Não posso dizer que eu era um inexperiente na cidade grande, no caso a São Paulo dos anos sessenta, porque eu já estava lá há quase um ano e já conhecia relativamente bem o centro velho, os principais bairros da zona norte, tais como Santana, Tucuruvi, Imirim, Casa Verde,Santa Terezinha e Lauzane e ainda de cor e salteado as estações do trem de subúrbio entre a Luz e Santo André, onde morávamos.
De Santo André eu também conhecia muito bem muitos bairros além da parte central, já que para engraxar sapatos, vender sorvetes e eventualmente vender mandioca, que meu pai plantava nos arredores da casa, que era a última do bairro, metida na imensidão dos manacás e restos de eucaliptos, vingados de uma antiga plantação destinada à indústria de papel, era preciso caminhar muito e não temer as gangues de meninos que entendiam ser os donos dos lugares onde moravam.
A verdade é que eu então estava, pela primeira vez “bem” empregado. Comecei a trabalhar na feira livre em uma barraca de roupas.
Nada de registro em carteira ou direitos que eu nem imaginava existirem. Era um emprego de salário minguado mas uma grande coisa pra mim.
Os pontos das feiras durante a semana eram em bairros dali de Santo André, aos domingos era no bairro do Taboão, próximo ao zoológico e da Willys Overland do Brasil, que depois se tornou Ford do Brasil.
Naquele primeiro domingo eu perdi a hora. Precisaria estar na casa do patrão antes das quatro da manhã e não acordei para isso. Não sei o motivo para não ter acordado, existiam tantos que nem me recordo qual. Não tínhamos relógio, nos orientávamos pelo rádio, quando tinha energia elétrica, que muitas vezes era cortada por falta de pagamento, comum acontecer onde de vez em quando também não tinha o pão para o café.
Não iria perder aquele emprego. Entendi que iria de qualquer forma chegar ao local da feira, mas não tinha ideia de como, de que condução tomar. Fui para o centro da cidade e alguém me disse que o bairro Taboão era no município de Diadema, não existia ônibus direto para Diadema, fui para São Bernardo do Campo, de lá tomei o ônibus para Diadema, de onde tomei outro ônibus que finalmente me levou ao Taboão. Foram quatro ônibus diferentes para chegar ao trabalho com mais de quatro horas de atraso.

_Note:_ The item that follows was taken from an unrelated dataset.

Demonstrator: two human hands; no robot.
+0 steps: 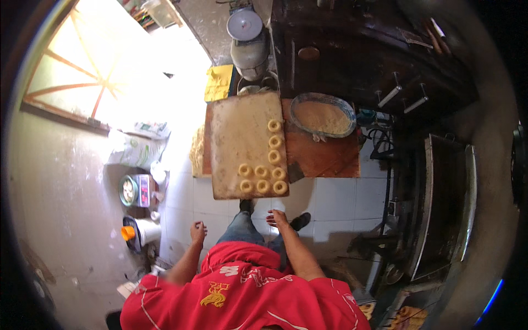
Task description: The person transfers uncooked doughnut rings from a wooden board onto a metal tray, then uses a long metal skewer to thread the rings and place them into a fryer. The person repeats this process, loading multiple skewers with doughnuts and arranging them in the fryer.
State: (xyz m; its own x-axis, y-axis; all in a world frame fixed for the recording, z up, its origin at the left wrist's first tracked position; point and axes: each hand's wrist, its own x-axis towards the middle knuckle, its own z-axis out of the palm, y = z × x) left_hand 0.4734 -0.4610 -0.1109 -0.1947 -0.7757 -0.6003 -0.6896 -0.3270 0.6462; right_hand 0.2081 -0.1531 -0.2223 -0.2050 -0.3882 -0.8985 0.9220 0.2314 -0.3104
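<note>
A large floured board [242, 126] lies ahead of me, with several raw dough rings [263, 172] set out along its right edge and near right corner. My left hand [198, 231] hangs short of the board's near left corner, fingers loosely bent and apart, nothing in it. Below the near right corner is my right hand [276, 218], palm turned inward and fingers spread, also holding nothing. Neither hand touches the board. An oval tub [345, 132] of pale flour or meal stands to the board's right.
The board rests on a reddish-brown tabletop [324, 159]. Behind it are a yellow block [219, 82] and a mixer-like machine [250, 52]. At left stand a scale [144, 190] with a bowl and a white bucket [148, 231]. Dark metal racks or trays [440, 203] line the right.
</note>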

Todos ficaram surpresos com a minha chegada, ninguém faria o que fiz. O patrão riu e disse que eu deveria ter ficado em casa, mas tenho certeza que valorizou a minha atitude.
Talvez tenha sido mesmo uma grande bobice minha, mas me justifico, pois sei como cada centavo era importante lá em casa naqueles tempos.
Não sei se paguei aqueles ônibus, pois quase nunca tínhamos o dinheiro da passagem, pular ou passar embaixo das catracas era um recurso bem comum.